> _What you should do_: The required output is every line from the one with "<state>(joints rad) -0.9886" through the final line of the data below, unchanged.

> _Data below_:
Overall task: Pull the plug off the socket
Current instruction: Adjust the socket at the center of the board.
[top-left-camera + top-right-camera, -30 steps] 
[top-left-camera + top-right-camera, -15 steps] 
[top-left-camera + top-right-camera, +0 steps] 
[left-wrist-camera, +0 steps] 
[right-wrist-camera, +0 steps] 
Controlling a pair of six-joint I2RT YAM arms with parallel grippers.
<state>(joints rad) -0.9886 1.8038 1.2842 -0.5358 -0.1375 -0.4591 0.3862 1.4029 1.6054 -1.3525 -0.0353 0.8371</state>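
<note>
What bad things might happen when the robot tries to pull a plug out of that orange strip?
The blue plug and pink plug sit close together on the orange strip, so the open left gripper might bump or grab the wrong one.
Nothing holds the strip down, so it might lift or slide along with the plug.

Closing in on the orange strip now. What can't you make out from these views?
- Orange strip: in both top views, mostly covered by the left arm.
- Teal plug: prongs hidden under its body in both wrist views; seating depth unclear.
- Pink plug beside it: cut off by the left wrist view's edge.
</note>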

> _Response to this task_:
<state>(joints rad) -0.9886 1.8038 1.2842 -0.5358 -0.1375 -0.4591 0.3862 1.4029 1.6054 -1.3525 -0.0353 0.8371</state>
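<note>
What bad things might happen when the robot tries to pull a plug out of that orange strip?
The blue plug and pink plug sit close together on the orange strip, so the open left gripper might bump or grab the wrong one.
Nothing holds the strip down, so it might lift or slide along with the plug.

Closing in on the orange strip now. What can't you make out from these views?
- Orange strip: in both top views, mostly covered by the left arm.
- Teal plug: prongs hidden under its body in both wrist views; seating depth unclear.
- Pink plug beside it: cut off by the left wrist view's edge.
</note>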

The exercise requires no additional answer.